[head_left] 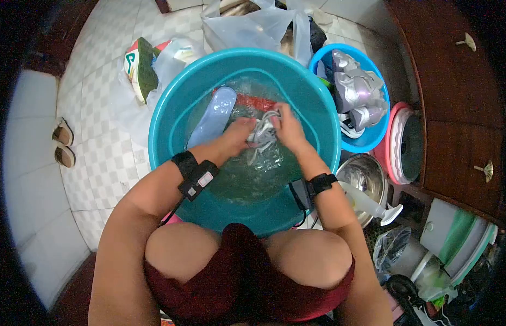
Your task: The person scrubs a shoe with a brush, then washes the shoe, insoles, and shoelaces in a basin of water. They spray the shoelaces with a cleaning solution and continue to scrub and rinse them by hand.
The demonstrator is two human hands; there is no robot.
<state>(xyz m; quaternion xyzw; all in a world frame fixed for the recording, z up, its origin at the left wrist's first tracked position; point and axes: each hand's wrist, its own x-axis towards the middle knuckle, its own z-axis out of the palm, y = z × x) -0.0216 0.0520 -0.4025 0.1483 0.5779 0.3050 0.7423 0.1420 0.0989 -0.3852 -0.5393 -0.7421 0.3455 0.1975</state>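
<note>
Over the water in a large teal basin (161, 117), both my hands hold a bunched tangle of white-grey shoelaces (265, 130). My left hand (240, 133) grips the bunch from the left, fingers closed. On the other side my right hand (288, 126) is closed on the upper right of it, and some loops hang down to the water. A light blue insole (214, 117) leans in the basin left of my hands. Behind them a red object (252, 101) lies partly under water; its kind is blurred.
Right of the basin stands a blue tub (384, 130) holding silver-grey shoes (361, 89). Nearer are a metal bowl (367, 168) and a white spray bottle (367, 202). Plastic bags (247, 30) sit behind, a bagged shoe (140, 70) at left, sandals (64, 142) by the wall.
</note>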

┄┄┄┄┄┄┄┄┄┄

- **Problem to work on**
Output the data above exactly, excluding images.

- **Task answer**
[head_left] 
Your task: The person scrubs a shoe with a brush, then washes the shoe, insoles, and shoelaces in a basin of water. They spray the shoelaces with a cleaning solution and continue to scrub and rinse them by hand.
The demonstrator is two human hands; there is no robot.
<state>(xyz m; quaternion xyzw; all in a world frame fixed for the recording, z up, its origin at the left wrist's first tracked position; point and axes: each hand's wrist, its own x-axis towards the middle knuckle, its own z-axis out of the palm, y = z × x) -0.0216 0.0520 -0.4025 0.1483 0.5779 0.3050 0.7423 0.1420 0.0989 -0.3852 -0.5393 -0.7421 0.3455 0.1975</state>
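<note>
Over the water in a large teal basin (161, 117), both my hands hold a bunched tangle of white-grey shoelaces (265, 130). My left hand (240, 133) grips the bunch from the left, fingers closed. On the other side my right hand (288, 126) is closed on the upper right of it, and some loops hang down to the water. A light blue insole (214, 117) leans in the basin left of my hands. Behind them a red object (252, 101) lies partly under water; its kind is blurred.
Right of the basin stands a blue tub (384, 130) holding silver-grey shoes (361, 89). Nearer are a metal bowl (367, 168) and a white spray bottle (367, 202). Plastic bags (247, 30) sit behind, a bagged shoe (140, 70) at left, sandals (64, 142) by the wall.
</note>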

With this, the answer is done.